## [WHAT IS REQUIRED]
Only the pictures stay out; please return all the entries below exactly as written.

## [DATASET]
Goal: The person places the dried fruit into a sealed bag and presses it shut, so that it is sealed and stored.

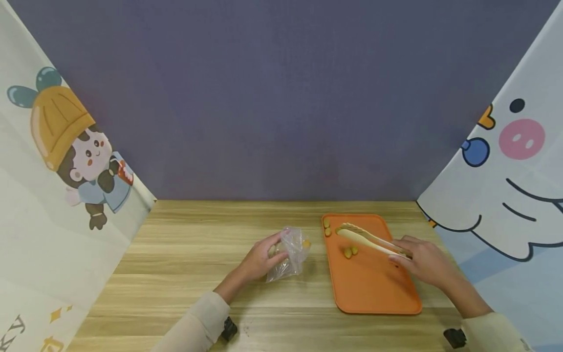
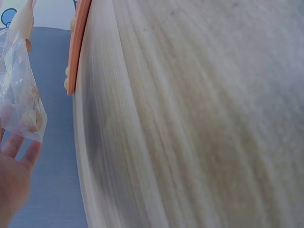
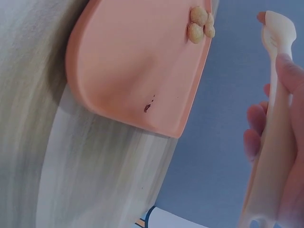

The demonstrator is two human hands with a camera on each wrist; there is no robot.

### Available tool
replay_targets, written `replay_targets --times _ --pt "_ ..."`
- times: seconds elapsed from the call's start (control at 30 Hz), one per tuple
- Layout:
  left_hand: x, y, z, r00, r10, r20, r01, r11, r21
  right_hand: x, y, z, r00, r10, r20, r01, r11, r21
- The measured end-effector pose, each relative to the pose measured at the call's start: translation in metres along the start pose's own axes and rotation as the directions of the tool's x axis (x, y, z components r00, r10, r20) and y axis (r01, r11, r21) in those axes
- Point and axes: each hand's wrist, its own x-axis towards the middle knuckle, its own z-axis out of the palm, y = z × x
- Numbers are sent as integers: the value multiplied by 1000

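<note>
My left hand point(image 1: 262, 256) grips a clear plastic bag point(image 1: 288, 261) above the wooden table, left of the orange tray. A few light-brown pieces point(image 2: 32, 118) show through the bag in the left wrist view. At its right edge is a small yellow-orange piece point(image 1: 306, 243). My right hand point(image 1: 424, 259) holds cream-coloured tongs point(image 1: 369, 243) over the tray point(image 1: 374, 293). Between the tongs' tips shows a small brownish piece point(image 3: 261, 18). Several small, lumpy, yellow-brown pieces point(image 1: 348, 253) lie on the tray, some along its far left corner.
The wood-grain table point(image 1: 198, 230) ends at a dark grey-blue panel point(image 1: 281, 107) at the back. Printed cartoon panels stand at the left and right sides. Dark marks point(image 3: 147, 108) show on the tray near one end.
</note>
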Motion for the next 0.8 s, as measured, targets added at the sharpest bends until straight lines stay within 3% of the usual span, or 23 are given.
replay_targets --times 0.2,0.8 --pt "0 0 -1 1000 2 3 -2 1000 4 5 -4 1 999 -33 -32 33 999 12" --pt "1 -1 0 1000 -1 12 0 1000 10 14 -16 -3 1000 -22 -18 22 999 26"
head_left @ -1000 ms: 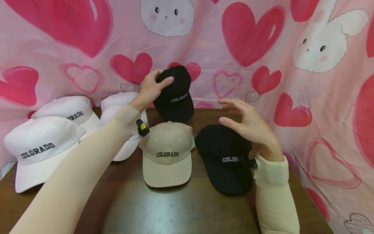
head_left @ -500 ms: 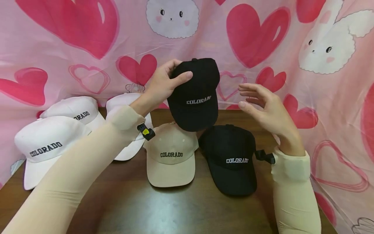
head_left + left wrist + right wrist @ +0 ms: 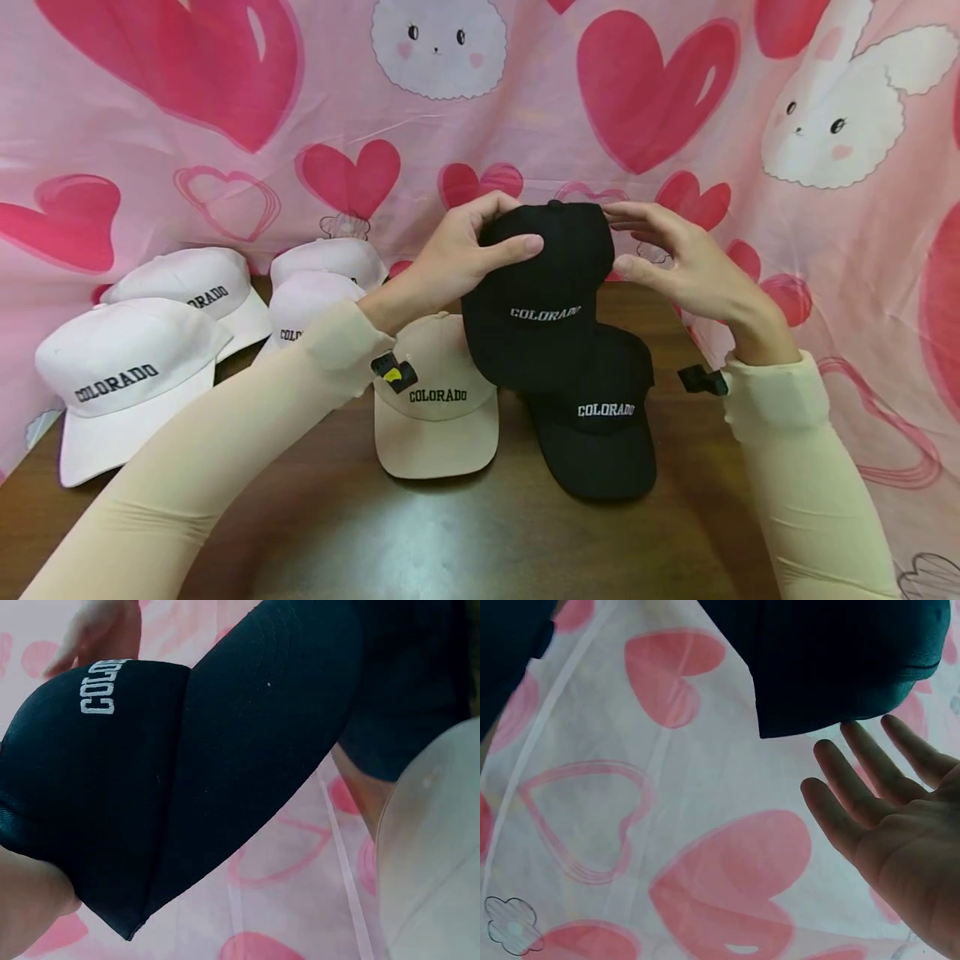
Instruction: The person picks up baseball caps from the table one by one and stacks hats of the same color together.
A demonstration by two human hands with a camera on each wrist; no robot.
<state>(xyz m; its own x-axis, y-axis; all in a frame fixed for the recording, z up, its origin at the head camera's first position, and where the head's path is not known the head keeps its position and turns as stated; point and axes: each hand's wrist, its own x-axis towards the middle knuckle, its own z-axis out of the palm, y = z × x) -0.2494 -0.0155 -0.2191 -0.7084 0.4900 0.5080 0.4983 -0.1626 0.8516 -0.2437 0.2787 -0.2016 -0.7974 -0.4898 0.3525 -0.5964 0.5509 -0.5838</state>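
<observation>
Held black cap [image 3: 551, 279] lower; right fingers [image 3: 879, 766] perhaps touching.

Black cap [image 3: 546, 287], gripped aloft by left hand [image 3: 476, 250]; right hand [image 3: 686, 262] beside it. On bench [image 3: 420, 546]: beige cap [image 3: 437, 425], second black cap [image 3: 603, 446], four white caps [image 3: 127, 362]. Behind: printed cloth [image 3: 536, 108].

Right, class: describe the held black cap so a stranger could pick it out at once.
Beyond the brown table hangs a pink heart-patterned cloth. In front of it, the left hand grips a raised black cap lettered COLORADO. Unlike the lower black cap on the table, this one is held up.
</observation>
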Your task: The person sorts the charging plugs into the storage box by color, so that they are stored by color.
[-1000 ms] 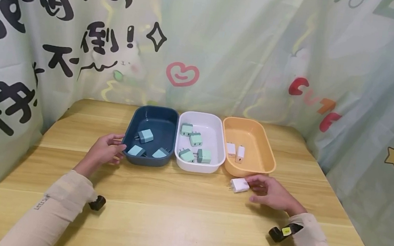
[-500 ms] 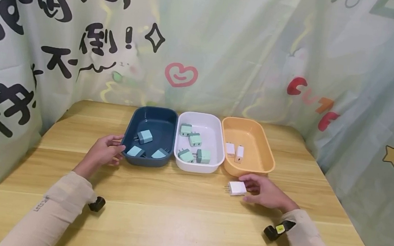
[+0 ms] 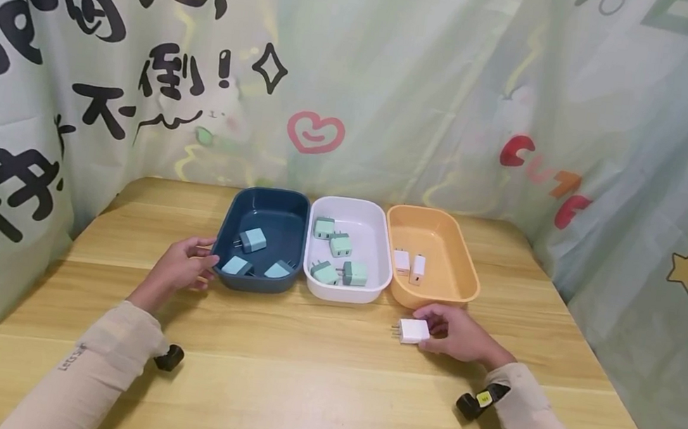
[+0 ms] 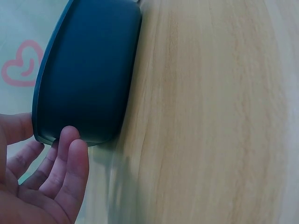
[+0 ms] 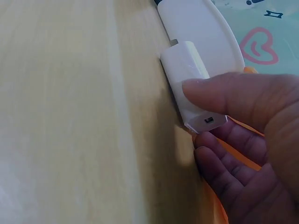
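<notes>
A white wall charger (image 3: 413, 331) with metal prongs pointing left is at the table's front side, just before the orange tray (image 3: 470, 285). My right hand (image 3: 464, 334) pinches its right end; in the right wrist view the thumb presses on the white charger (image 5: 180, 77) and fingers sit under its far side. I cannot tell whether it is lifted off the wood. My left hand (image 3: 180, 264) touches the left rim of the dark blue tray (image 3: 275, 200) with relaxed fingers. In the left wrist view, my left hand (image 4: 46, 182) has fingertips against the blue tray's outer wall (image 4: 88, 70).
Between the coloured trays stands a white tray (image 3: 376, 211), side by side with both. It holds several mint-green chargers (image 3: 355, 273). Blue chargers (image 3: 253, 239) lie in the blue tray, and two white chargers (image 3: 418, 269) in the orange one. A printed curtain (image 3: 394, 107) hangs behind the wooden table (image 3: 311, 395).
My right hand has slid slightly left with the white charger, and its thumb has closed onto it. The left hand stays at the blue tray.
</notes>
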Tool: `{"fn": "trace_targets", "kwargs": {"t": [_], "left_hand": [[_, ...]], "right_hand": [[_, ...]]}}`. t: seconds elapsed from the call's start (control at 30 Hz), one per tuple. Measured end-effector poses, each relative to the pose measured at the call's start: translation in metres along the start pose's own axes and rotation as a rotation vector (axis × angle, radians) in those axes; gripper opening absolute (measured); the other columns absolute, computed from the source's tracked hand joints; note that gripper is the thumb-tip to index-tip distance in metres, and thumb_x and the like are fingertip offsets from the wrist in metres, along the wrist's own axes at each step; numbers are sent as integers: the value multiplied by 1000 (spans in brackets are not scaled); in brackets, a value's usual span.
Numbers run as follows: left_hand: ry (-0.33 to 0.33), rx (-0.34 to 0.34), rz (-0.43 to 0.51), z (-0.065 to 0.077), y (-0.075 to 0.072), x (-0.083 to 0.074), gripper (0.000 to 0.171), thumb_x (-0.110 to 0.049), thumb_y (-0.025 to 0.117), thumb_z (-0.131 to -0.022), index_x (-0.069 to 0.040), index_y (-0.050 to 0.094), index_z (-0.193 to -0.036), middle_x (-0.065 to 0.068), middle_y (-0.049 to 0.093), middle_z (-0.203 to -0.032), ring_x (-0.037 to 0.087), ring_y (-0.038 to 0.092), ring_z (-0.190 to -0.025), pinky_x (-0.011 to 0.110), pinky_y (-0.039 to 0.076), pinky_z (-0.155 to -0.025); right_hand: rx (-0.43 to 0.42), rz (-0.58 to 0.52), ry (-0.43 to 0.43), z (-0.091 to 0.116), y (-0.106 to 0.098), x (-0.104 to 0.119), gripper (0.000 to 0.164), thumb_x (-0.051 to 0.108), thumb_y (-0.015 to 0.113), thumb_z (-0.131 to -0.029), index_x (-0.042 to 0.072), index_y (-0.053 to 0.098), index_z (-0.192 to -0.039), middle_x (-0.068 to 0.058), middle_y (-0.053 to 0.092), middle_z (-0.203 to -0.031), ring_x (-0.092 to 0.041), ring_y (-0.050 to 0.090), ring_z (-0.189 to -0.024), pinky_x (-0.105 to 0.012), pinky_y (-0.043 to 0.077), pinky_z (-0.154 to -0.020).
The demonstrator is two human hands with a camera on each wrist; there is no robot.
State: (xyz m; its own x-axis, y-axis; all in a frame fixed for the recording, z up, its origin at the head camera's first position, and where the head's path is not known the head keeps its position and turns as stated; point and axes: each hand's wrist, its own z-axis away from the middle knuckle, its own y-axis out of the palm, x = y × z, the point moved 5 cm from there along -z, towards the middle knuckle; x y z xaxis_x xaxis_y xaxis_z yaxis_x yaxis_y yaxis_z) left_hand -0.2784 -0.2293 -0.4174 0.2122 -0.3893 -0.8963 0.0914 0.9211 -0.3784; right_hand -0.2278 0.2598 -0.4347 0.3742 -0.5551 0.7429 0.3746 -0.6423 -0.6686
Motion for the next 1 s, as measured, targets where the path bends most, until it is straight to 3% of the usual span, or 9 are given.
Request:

## [WRITTEN SOLUTION]
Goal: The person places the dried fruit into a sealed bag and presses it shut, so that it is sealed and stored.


The demonstrator is two human hands with a camera on each wrist; there is no robot.

### Available tool
replay_targets, written `replay_targets --times _ --pt "_ ..."`
- times: seconds elapsed from the call's start (control at 30 Hz), one per tuple
- Layout:
  left_hand: x, y, z, r00, r10, r20, r01, r11, r21
  right_hand: x, y, z, r00, r10, r20, r01, r11, r21
- The measured end-effector pose, each relative to the pose measured at the call's start: translation in metres along the start pose's own axes and rotation as the directions of the tool's x axis (x, y, z components r00, r10, r20) and y axis (r01, r11, r21) in those axes
- Point and axes: each hand's wrist, its own x-axis towards the middle knuckle, its own z-axis out of the palm, y = z × x
- Numbers are sent as integers: the value multiplied by 1000

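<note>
My left hand point(image 1: 262, 256) grips a clear plastic bag point(image 1: 288, 261) above the wooden table, left of the orange tray. A few light-brown pieces point(image 2: 32, 118) show through the bag in the left wrist view. At its right edge is a small yellow-orange piece point(image 1: 306, 243). My right hand point(image 1: 424, 259) holds cream-coloured tongs point(image 1: 369, 243) over the tray point(image 1: 374, 293). Between the tongs' tips shows a small brownish piece point(image 3: 261, 18). Several small, lumpy, yellow-brown pieces point(image 1: 348, 253) lie on the tray, some along its far left corner.
The wood-grain table point(image 1: 198, 230) ends at a dark grey-blue panel point(image 1: 281, 107) at the back. Printed cartoon panels stand at the left and right sides. Dark marks point(image 3: 147, 108) show on the tray near one end.
</note>
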Motion for the next 0.8 s, as measured, targets added at the sharpest bends until straight lines stay within 3% of the usual span, or 23 are given.
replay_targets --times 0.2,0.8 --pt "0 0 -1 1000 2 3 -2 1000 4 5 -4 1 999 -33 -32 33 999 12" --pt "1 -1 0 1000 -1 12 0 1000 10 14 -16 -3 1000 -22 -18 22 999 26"
head_left @ -1000 ms: 
head_left @ -500 ms: 
head_left + left wrist + right wrist @ +0 ms: 
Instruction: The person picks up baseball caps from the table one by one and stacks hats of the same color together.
A demonstration by two human hands with a camera on each wrist; no robot.
<state>(xyz m; its own x-axis, y-axis; all in a frame fixed for the recording, z up, its origin at the head camera's first position, and where the head's path is not known the head keeps its position and turns as stated; point and axes: each hand's wrist, its own x-axis towards the middle knuckle, its own z-axis out of the palm, y = z × x) -0.2494 -0.0155 -0.2191 -0.7084 0.4900 0.5080 0.4983 -0.1626 0.8516 -0.2437 0.2787 -0.2016 -0.7974 -0.4898 0.3525 -0.5964 0.5509 -0.5838</state>
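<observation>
Held black cap [image 3: 551, 279] lower; right fingers [image 3: 879, 766] perhaps touching.

Black cap [image 3: 546, 287], gripped aloft by left hand [image 3: 476, 250]; right hand [image 3: 686, 262] beside it. On bench [image 3: 420, 546]: beige cap [image 3: 437, 425], second black cap [image 3: 603, 446], four white caps [image 3: 127, 362]. Behind: printed cloth [image 3: 536, 108].

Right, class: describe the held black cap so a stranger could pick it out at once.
Beyond the brown table hangs a pink heart-patterned cloth. In front of it, the left hand grips a raised black cap lettered COLORADO. Unlike the lower black cap on the table, this one is held up.
</observation>
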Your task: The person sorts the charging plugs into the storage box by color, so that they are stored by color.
[-1000 ms] 
[-500 ms] 
[+0 ms] 
[+0 ms] 
[+0 ms] 
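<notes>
A white wall charger (image 3: 413, 331) with metal prongs pointing left is at the table's front side, just before the orange tray (image 3: 470, 285). My right hand (image 3: 464, 334) pinches its right end; in the right wrist view the thumb presses on the white charger (image 5: 180, 77) and fingers sit under its far side. I cannot tell whether it is lifted off the wood. My left hand (image 3: 180, 264) touches the left rim of the dark blue tray (image 3: 275, 200) with relaxed fingers. In the left wrist view, my left hand (image 4: 46, 182) has fingertips against the blue tray's outer wall (image 4: 88, 70).
Between the coloured trays stands a white tray (image 3: 376, 211), side by side with both. It holds several mint-green chargers (image 3: 355, 273). Blue chargers (image 3: 253, 239) lie in the blue tray, and two white chargers (image 3: 418, 269) in the orange one. A printed curtain (image 3: 394, 107) hangs behind the wooden table (image 3: 311, 395).
My right hand has slid slightly left with the white charger, and its thumb has closed onto it. The left hand stays at the blue tray.
</notes>
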Tool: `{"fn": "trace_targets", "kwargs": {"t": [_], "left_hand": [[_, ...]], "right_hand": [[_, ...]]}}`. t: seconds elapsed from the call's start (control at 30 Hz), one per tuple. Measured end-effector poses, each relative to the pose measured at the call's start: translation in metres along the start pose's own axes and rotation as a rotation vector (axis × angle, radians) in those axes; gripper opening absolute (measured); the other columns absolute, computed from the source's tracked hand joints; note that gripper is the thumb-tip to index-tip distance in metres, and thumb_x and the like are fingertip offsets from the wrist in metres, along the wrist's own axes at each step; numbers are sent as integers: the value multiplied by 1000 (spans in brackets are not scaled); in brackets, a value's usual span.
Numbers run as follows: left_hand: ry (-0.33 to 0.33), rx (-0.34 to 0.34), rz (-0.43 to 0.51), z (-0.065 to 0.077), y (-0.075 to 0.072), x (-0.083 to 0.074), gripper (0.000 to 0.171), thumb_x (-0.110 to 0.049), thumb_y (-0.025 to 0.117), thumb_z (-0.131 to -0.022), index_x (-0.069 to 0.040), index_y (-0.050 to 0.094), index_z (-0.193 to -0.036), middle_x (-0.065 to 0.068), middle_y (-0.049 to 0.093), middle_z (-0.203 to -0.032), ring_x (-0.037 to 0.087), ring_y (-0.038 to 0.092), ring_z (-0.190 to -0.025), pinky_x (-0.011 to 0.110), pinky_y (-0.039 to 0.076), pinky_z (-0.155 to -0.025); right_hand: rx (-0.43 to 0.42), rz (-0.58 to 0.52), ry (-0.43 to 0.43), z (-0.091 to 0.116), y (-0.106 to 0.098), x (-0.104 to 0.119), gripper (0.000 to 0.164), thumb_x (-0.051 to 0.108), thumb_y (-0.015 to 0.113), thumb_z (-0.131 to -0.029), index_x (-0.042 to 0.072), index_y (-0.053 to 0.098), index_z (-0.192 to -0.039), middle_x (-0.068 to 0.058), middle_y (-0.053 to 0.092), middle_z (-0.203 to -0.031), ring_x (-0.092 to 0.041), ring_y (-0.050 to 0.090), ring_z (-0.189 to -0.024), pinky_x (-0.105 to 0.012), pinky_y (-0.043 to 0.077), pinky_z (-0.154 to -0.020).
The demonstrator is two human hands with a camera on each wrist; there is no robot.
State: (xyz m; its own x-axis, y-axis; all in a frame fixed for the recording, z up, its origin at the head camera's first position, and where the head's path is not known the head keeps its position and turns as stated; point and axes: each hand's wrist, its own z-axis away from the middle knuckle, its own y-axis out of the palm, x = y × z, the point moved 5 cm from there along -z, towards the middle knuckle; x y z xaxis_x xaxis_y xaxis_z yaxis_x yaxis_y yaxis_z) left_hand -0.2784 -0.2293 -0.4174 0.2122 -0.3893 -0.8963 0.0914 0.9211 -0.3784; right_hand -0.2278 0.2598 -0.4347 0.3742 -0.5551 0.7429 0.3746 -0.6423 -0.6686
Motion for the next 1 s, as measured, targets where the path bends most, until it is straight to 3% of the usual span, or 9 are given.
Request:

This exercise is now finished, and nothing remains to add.